A CI script reads the categories and dispatches runs accordingly. Do not let engineers hand-tune timeouts; centralize the policy.


4. Crash triage

When the fuzzer finds a crash, Go writes a reproducer to testdata/fuzz/FuzzXxx/<hash>. The file is a small text format:

go test fuzz v1
[]byte("AAAA\x00\xff\xff")

The first triage step is severity classification. A useful ladder:

  1. Cosmetic — a panic in a non-public helper that takes input only from trusted code. Log, fix in a normal PR, no urgency.
  2. Reliability — a panic in code reachable from network input that crashes the process. Fix this week, no security implications.
  3. Security-impacting — a panic, infinite loop, memory blowup, or invariant violation reachable from untrusted input where a remote attacker could trigger it. Trigger embargoed fix.
  4. Exploitable — a memory-safety bug (rare in pure Go but possible via unsafe or cgo) or an authentication bypass. Stop the line.

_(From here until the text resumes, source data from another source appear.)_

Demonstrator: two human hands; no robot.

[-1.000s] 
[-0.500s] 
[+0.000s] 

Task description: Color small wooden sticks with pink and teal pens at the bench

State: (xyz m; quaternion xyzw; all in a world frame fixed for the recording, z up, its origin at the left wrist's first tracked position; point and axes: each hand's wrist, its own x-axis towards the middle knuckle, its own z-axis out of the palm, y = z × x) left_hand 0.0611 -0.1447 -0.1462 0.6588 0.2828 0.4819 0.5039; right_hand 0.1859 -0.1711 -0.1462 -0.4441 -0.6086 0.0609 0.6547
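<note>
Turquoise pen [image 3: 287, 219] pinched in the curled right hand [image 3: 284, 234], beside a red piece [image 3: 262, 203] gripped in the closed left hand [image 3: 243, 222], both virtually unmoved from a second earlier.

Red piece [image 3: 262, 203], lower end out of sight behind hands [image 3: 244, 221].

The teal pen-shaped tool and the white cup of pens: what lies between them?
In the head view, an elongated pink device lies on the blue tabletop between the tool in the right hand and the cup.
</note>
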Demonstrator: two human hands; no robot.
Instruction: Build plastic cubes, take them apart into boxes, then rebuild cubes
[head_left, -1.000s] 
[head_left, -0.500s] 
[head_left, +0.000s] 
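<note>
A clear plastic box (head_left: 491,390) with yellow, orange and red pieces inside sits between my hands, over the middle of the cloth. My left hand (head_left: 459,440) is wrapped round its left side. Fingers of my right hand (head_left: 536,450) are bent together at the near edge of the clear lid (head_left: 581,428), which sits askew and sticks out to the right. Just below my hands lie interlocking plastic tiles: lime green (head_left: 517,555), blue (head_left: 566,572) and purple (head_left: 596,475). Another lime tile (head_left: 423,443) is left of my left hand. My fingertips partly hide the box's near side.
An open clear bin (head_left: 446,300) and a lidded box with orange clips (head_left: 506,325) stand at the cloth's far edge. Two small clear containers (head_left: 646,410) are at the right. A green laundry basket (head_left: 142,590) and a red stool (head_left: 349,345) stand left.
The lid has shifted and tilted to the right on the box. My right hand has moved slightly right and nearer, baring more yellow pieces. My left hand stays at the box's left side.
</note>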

Each level dictates different process. Cosmetic bugs go through normal PR review. Security-impacting bugs go through a private branch, a CVE request, and coordinated disclosure.

4.1 Reading a crash file

// testdata/fuzz/FuzzDecodeJWT/8c9f7e
go test fuzz v1
string("eyJhbGciOiJub25lIn0..foo")

Open it, copy the literal into a regular table test, and confirm the bug reproduces under the normal test runner. If it does, you have a stable reproducer you can attach to a ticket and bisect against.

func TestDecodeJWT_Crash_8c9f7e(t *testing.T) {
    _, err := DecodeJWT("eyJhbGciOiJub25lIn0..foo")
    // Should error, must not panic.
    if err == nil {
        t.Fatal("expected error")
    }
}

This conversion — corpus file to named regression test — is the most important habit in production fuzzing. Every crash becomes a permanent test.

4.2 Filing a CVE

If the bug is security-impacting and the affected code is published (a library used externally, or a service whose source is open), you must coordinate a CVE.

The Go security team has a public process via the vuln.go.dev database and GitHub Security Advisories. Steps:

  1. File a private security advisory on the repository (Security tab → Report a vulnerability).
  2. Request a CVE ID via the GitHub form or via MITRE if the repository is not on GitHub.
  3. Coordinate an embargo date with downstream consumers (typically 90 days, shorter for trivial fixes, longer if a large vendor needs lead time).
  4. Prepare the patch on a private fork.
  5. On embargo day, push the patch, publish the advisory, and notify golang-announce if the bug touches a stdlib-adjacent package.

Do not push the fix to a public branch before the embargo lifts. Do not name the bug in commit messages until disclosure. Do not file a public issue.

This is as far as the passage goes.